# [Aim of the task]
Where a picture appears in the data below, exclude it; restate everything else word for word.
==============================
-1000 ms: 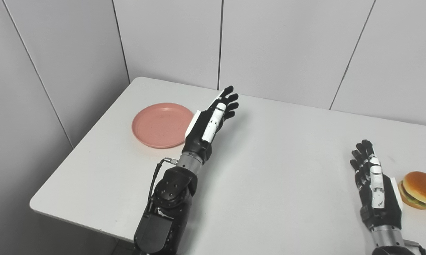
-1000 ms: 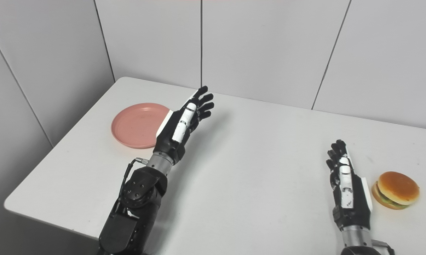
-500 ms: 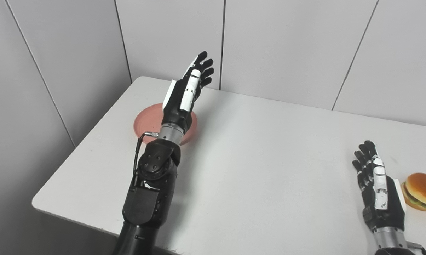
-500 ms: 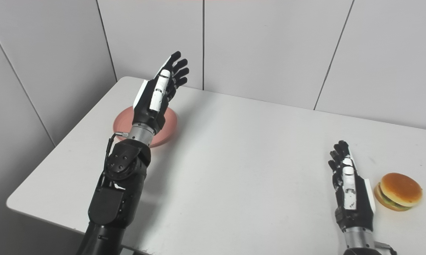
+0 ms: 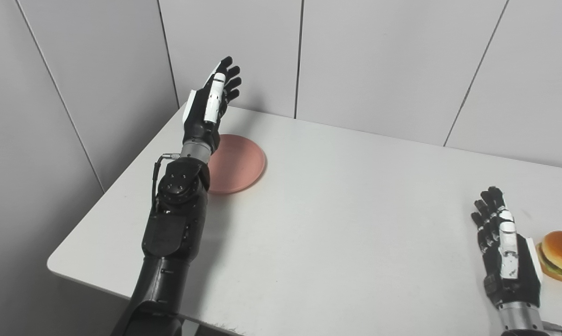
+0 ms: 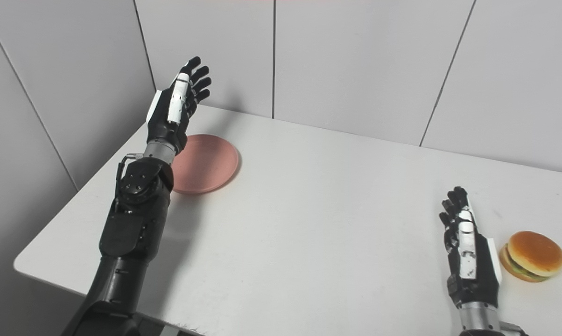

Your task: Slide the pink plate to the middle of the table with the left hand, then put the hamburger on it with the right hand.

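The pink plate [image 5: 238, 161] lies flat near the table's far left corner, its left part hidden behind my left forearm. My left hand [image 5: 209, 108] is raised above the plate's left rim, open, fingers straight and pointing up toward the wall, holding nothing. The hamburger [image 6: 534, 255] sits at the table's right side near the front. My right hand [image 6: 467, 252] rests just left of the hamburger, open with fingers extended, a small gap between them.
The white table [image 5: 346, 210] meets grey wall panels [image 5: 379, 60] along its far edge and its left side. Its left front corner [image 5: 52, 266] is rounded.
My left arm has lifted and swung left, from right of the plate to above its left rim. The camera has shifted slightly. The plate, hamburger and right hand have not moved.
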Controlling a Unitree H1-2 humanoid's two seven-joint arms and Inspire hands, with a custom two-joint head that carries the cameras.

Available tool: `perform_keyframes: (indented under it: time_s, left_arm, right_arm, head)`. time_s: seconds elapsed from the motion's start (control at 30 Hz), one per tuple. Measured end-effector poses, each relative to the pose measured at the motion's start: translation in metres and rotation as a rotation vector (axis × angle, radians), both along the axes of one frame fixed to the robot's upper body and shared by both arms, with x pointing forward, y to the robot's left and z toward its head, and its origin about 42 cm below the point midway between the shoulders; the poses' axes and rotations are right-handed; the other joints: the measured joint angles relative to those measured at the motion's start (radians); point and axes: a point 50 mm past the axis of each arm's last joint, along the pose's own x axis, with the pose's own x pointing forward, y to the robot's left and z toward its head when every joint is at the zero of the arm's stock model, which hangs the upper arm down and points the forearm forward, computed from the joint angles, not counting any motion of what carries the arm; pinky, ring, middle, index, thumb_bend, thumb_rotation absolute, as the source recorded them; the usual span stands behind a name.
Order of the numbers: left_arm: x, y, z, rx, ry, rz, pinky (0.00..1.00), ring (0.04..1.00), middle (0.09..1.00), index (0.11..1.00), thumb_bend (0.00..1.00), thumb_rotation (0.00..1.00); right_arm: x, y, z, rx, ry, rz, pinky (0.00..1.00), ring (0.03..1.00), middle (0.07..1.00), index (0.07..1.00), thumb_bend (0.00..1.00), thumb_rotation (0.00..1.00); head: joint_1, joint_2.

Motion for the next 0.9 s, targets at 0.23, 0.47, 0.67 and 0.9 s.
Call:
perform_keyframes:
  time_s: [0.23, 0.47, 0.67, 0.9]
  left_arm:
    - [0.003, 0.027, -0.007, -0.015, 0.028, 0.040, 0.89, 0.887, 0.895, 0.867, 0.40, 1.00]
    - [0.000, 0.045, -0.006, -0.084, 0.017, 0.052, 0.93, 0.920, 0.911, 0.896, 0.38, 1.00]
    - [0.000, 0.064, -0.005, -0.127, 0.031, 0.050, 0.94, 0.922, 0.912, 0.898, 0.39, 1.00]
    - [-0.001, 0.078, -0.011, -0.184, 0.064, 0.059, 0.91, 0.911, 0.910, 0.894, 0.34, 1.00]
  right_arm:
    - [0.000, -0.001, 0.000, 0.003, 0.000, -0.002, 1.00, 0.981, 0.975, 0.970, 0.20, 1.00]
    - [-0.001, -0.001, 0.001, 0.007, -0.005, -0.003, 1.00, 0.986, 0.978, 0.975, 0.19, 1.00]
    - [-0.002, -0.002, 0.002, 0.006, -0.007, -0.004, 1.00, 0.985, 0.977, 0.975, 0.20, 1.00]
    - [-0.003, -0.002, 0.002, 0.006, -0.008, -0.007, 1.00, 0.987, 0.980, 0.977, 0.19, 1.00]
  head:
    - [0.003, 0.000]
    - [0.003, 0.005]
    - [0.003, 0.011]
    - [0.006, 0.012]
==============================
# [Exercise response]
-1000 ms: 
-1000 ms: 
-500 ms: 
-500 ms: 
+0 ms: 
+0 ms: 

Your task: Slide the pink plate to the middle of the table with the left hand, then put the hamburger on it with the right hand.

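The pink plate [image 5: 238, 161] lies flat near the table's far left corner, its left part hidden behind my left forearm. My left hand [image 5: 209, 108] is raised above the plate's left rim, open, fingers straight and pointing up toward the wall, holding nothing. The hamburger [image 6: 534, 255] sits at the table's right side near the front. My right hand [image 6: 467, 252] rests just left of the hamburger, open with fingers extended, a small gap between them.
The white table [image 5: 346, 210] meets grey wall panels [image 5: 379, 60] along its far edge and its left side. Its left front corner [image 5: 52, 266] is rounded.
My left arm has lifted and swung left, from right of the plate to above its left rim. The camera has shifted slightly. The plate, hamburger and right hand have not moved.
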Controlling a Unitree H1-2 humanoid's two seven-joint arms and Inspire hands, with a custom two-joint head that carries the cameras.

Available tool: `perform_keyframes: (indented under it: time_s, left_arm, right_arm, head)`. time_s: seconds elapsed from the motion's start (control at 30 Hz), one per tuple. Measured end-effector poses, each relative to the pose measured at the motion's start: translation in metres and rotation as a rotation vector (axis × angle, radians), both along the axes of one frame fixed to the robot's upper body and shared by both arms, with x pointing forward, y to the robot's left and z toward its head, and its origin about 42 cm below the point midway between the shoulders; the poses' axes and rotations are right-handed; the other joints: the measured joint angles relative to those measured at the motion's start (radians); point and axes: a point 50 mm past the axis of each arm's last joint, along the pose's own x axis, with the pose's own x pointing forward, y to the robot's left and z toward its head when every joint is at the zero of the arm's stock model, which hangs the upper arm down and points the forearm forward, computed from the joint angles, not counting any motion of what carries the arm; pinky, ring, middle, index, thumb_bend, thumb_rotation absolute, as the source recorded them; the usual span stands behind a name.
Order of the numbers: left_arm: x, y, z, rx, ry, rz, pinky (0.00..1.00), ring (0.04..1.00), middle (0.09..1.00), index (0.11..1.00), thumb_bend (0.00..1.00), thumb_rotation (0.00..1.00); right_arm: x, y, z, rx, ry, rz, pinky (0.00..1.00), ring (0.03..1.00), middle (0.07..1.00), index (0.07..1.00), thumb_bend (0.00..1.00), thumb_rotation (0.00..1.00); head: joint_1, joint_2.

Motion for the next 0.9 s, targets at 0.23, 0.47, 0.67 and 0.9 s.
Call:
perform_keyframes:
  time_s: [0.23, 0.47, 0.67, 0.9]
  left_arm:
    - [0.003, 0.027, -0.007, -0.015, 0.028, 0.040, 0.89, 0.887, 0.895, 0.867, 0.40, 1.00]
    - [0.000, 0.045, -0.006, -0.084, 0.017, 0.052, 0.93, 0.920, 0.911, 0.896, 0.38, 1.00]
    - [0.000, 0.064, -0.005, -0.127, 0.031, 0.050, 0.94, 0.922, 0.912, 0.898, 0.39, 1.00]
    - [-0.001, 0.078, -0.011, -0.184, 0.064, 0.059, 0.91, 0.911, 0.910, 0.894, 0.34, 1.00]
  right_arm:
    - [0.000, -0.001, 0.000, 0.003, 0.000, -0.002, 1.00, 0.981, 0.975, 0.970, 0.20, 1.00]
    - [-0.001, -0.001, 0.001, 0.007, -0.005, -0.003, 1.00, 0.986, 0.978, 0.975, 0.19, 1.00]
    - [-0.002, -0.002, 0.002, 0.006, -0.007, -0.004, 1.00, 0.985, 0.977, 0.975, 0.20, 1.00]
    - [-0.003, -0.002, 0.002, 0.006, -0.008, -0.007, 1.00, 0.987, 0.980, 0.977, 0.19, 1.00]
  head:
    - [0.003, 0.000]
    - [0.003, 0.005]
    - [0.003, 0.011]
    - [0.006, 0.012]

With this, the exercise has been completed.